An ICT supply chain expert commented on this chaotic environment: “Since these tariffs are targeted at national levels, most of the companies can’t do much but wait for negotiations between the U.S. government and their host country governments.”
Kim advises Taiwan to cooperate with other allies and negotiate a better deal as a group instead of negotiating with the Trump Administration alone.
The Biggest Risk Ahead: Political Problems
Ben Chen, a board member of TSMC Foundation, summarized TSMC's challenges succinctly when asked about risks ahead: “In the future, there will be many issues related to technology and talent.
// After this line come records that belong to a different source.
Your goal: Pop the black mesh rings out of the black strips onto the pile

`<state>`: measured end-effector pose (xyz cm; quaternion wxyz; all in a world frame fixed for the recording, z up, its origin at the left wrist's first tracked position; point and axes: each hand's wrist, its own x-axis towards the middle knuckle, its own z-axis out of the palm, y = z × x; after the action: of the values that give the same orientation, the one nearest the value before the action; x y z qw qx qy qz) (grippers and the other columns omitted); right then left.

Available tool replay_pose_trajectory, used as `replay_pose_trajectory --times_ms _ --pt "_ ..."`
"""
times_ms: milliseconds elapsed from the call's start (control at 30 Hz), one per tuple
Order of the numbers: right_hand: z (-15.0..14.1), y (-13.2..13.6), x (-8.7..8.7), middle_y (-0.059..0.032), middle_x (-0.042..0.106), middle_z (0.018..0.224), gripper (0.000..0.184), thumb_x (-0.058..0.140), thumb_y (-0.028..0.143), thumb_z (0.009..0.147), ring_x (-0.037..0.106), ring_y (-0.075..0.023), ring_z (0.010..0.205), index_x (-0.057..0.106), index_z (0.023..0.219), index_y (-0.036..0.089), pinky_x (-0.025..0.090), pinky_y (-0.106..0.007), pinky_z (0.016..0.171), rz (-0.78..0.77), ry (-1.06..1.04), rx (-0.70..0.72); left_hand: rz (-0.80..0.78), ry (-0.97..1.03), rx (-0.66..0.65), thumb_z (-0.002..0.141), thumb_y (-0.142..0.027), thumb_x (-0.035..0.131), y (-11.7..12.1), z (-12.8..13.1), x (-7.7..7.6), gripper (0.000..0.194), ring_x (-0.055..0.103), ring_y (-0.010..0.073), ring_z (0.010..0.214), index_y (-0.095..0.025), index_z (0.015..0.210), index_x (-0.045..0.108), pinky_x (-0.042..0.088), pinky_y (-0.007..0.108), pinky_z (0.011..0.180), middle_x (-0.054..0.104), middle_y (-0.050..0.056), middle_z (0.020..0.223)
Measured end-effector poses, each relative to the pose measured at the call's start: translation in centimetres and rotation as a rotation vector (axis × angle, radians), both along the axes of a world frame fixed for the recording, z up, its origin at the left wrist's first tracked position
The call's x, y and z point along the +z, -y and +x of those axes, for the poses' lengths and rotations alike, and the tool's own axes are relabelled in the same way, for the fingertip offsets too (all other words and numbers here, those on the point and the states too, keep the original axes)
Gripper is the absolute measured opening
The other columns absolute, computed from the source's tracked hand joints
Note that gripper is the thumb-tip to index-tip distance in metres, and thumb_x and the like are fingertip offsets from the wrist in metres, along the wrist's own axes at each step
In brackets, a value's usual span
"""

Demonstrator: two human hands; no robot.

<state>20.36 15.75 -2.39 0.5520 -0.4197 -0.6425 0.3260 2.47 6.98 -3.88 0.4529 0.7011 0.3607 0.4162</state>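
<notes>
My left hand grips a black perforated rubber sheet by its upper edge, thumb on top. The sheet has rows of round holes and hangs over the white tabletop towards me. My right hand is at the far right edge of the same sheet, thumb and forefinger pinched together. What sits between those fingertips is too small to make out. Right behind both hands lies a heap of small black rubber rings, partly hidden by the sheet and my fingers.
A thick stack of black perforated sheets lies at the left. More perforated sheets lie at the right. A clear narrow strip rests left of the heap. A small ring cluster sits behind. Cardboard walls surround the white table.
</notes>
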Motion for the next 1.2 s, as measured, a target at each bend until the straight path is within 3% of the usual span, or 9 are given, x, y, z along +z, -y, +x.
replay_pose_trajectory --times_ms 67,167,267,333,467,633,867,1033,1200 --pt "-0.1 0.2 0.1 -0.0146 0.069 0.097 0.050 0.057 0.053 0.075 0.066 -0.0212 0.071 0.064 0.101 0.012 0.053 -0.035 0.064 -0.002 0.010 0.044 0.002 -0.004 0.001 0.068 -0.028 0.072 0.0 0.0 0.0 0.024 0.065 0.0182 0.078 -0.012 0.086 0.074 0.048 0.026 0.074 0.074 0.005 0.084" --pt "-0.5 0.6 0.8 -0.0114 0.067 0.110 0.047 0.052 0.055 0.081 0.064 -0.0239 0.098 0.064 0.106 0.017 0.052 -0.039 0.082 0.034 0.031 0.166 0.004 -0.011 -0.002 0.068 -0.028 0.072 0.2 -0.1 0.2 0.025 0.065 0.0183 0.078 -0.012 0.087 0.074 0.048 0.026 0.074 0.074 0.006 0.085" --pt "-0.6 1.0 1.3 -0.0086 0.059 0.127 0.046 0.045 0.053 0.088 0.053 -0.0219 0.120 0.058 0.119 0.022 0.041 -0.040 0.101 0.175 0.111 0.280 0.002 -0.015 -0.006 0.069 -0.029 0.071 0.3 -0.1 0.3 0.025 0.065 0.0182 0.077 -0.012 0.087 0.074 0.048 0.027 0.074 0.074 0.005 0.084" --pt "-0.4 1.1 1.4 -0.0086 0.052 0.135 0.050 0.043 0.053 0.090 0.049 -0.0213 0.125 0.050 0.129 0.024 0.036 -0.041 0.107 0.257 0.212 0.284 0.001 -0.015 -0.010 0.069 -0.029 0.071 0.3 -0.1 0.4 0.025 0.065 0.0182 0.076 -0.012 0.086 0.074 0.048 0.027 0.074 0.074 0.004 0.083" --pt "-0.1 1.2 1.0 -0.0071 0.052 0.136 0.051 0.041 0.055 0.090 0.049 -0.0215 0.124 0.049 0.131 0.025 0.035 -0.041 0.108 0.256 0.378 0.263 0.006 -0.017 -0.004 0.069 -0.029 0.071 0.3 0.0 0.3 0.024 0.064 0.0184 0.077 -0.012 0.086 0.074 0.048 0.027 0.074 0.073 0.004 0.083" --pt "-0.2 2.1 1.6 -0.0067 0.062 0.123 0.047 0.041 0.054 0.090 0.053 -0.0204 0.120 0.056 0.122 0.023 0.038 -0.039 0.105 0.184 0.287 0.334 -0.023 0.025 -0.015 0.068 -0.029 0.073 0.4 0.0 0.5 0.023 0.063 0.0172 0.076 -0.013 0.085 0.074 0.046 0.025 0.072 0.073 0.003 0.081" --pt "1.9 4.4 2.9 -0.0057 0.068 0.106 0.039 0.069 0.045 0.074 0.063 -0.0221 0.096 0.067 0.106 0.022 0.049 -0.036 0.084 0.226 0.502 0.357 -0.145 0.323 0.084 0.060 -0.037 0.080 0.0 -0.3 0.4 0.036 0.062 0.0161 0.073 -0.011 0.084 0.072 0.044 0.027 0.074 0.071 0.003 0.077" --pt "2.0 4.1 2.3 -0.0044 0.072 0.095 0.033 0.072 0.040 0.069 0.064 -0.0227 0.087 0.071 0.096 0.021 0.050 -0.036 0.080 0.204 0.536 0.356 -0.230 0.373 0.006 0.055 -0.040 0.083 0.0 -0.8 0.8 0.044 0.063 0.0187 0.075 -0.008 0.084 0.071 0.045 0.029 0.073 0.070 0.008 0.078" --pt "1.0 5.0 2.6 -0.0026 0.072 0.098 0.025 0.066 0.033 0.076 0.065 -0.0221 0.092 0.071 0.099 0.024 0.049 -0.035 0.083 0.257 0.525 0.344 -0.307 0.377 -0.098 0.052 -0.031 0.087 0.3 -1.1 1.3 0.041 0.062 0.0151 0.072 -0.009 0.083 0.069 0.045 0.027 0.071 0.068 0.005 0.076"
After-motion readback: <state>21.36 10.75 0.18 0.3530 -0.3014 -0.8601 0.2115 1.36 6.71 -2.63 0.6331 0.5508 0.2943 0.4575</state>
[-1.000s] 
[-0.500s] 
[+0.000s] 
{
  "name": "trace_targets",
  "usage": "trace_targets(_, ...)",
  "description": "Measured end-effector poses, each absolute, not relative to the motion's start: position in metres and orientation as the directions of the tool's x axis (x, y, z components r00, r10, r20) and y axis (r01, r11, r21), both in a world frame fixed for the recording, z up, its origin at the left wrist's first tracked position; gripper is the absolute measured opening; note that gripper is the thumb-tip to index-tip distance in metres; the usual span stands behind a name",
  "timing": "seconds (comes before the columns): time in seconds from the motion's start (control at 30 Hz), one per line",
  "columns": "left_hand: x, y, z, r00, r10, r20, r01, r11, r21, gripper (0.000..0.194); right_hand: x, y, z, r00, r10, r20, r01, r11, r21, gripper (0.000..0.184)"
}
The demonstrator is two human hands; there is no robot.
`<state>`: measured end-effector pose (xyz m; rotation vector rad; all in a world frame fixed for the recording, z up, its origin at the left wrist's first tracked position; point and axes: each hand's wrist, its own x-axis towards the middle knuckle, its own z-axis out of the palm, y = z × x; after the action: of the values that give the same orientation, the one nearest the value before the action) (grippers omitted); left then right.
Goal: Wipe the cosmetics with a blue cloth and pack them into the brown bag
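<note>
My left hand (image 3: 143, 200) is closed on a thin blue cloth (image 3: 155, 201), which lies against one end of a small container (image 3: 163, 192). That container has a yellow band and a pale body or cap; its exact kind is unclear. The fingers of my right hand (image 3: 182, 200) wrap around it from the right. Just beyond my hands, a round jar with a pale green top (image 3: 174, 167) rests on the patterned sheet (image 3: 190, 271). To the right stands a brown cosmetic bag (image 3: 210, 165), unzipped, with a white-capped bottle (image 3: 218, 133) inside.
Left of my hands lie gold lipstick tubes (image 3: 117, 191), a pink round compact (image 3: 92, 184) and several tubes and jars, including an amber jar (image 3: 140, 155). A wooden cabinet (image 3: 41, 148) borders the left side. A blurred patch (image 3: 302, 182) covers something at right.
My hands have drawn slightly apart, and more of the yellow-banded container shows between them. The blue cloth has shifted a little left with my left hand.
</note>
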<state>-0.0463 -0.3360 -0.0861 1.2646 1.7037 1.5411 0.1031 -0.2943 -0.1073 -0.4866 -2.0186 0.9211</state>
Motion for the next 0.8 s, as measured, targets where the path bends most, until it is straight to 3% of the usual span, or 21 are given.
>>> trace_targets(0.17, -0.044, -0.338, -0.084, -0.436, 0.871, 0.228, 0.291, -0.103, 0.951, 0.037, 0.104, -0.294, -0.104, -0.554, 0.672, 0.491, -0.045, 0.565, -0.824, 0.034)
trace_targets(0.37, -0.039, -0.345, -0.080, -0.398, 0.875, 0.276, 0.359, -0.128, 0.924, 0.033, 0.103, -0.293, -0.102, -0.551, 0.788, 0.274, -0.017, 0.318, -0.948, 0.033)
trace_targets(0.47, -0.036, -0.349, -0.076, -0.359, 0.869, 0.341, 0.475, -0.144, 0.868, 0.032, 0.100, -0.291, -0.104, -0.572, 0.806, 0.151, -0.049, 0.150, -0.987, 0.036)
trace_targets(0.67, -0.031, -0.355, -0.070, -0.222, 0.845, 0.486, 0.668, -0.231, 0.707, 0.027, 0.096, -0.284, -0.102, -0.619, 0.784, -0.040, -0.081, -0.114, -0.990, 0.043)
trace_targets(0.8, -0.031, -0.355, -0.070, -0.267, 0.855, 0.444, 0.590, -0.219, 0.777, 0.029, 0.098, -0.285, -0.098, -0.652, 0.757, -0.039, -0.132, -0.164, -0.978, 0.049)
But if by challenge you mean risk, then the biggest risk ahead lies in political problems in your country—Washington—as well as political issues within Taiwan.”
William Duhamel, founding principal of Route One Investment, remarked at a Policy Forum at Stanford University last October: “If anything, what’s going to hurt the U.S. is the U.S.”
As markets cling to the fragile hope of a negotiated resolution, the true cost of Trump’s tariff gambit becomes clear: a world where supply chains are redrawn in haste, alliances are tested by unpredictability, and the rules of global trade are rewritten by political brinkmanship. While the 90-day pause offers temporary reprieve, it underscores a deeper crisis—the erosion of trust in America’s economic stewardship. For companies like TSMC and Apple, the path forward is fraught with political landmines, not market fundamentals. As Ben Chen’s warning echoes—“the biggest risk lies in Washington”—the question remains: Can the U.S. repair its credibility before the next shock arrives, or will the world’s economic architecture fracture beyond repair?